What do students think of online learning? 2 surveys shed some light.
Students enrolled in online degrees gave high marks to their programs, but on-campus students forced to head home by coronavirus do not want to remain in virtual instruction long-term, according to a pair of surveys released this week.
Nearly 80% of students who completed online degrees said the experience was worth the cost, according to an annual report from higher education consultants, Wiley Education Services, and Aslanian Market Research.
However, only 2% of 18-to-24-year-olds want to attend college exclusively online while nearly 3-in-4 want to study in-person post-coronavirus, said a survey by ReGenerations, which helps business connect with workers from different generations.
“The radical shift to virtual learning during COVID-19, made possible by the heroic efforts of faculty, was critical to helping students continue their education, but should not be considered a true or sustainable online learning solution,” said Todd Zipper, president of Wiley Education Services.
A key long-term strategy recommended by Wiley’s survey of 1,500 students is for colleges and universities to carefully design programs that blend the best of online and on-campus learning.

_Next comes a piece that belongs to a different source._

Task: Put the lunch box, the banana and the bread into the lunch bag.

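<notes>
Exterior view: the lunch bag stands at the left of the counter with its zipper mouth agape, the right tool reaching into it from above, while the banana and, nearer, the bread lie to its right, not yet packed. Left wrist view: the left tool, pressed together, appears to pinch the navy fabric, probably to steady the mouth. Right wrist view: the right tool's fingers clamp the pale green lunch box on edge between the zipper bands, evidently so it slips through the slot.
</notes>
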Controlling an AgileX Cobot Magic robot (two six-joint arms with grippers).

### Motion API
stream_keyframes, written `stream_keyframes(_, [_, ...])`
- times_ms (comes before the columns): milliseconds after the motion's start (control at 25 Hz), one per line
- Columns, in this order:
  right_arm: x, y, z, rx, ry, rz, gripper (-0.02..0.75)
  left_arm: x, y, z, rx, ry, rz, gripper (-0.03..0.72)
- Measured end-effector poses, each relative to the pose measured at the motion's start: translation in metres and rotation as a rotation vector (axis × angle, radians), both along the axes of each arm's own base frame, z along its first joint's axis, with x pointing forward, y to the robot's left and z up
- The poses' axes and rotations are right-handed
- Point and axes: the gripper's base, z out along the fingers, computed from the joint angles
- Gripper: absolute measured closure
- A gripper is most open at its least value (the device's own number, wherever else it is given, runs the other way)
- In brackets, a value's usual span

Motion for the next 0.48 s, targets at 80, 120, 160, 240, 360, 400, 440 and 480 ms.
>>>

“The most successful online programs are carefully crafted by faculty and course designers who follow best practices for organizing courses, presenting content, empowering faculty and leveraging technology to encourage active engagement,” Zipper said.
Key stats from Wiley’s survey include:
- 74% of students in online programs want to use mobile devices to progress through courses
- 75% of respondents chose a school within 50 miles of home
- 78% of those who completed their online degree agree or strongly agree it was worth the cost
The survey also found that online students’ top priorities remain affordability, school reputation and a quick path to completion. However, 64% of students surveyed said they were willing to pay more tuition for a higher quality program.
Generation Z wants to be on campus
Another survey, however, warns colleges and universities not to rely on online learning as a long-term solution. Some 72% of the 18-to-24-year-olds surveyed by ReGenerations said in-person was the best way to earn a college degree.
“The results make it clear the rising generation has missed the one-on-one interactions they admit they took a bit for granted before the pandemic,” ReGenerations President Jessica Stollings-Holder said a new release. “What we discovered cuts against the grain of the popular narrative that the post-COVID-19 world will be overwhelmingly online. That’s not what these young men and women want—or say they need.”
These survey’s results don’t mean Generation Z blew off their online classes. One-third of the respondents said spent more of their shelter-at-home time learning than they spent playing video games or using other forms of technology.
Members of Generation Z are worried about how deeply the coronavirus outbreak will limit their educational and employment opportunities—for example, 67% expect dimmer job prospects. Still, five times the respondents (69 percent to 13 percent) said they were excited—rather than anxious—to eventually return to “normal” life.
“The optimism of this younger generation should inspire us all,” Stollings-Holder said.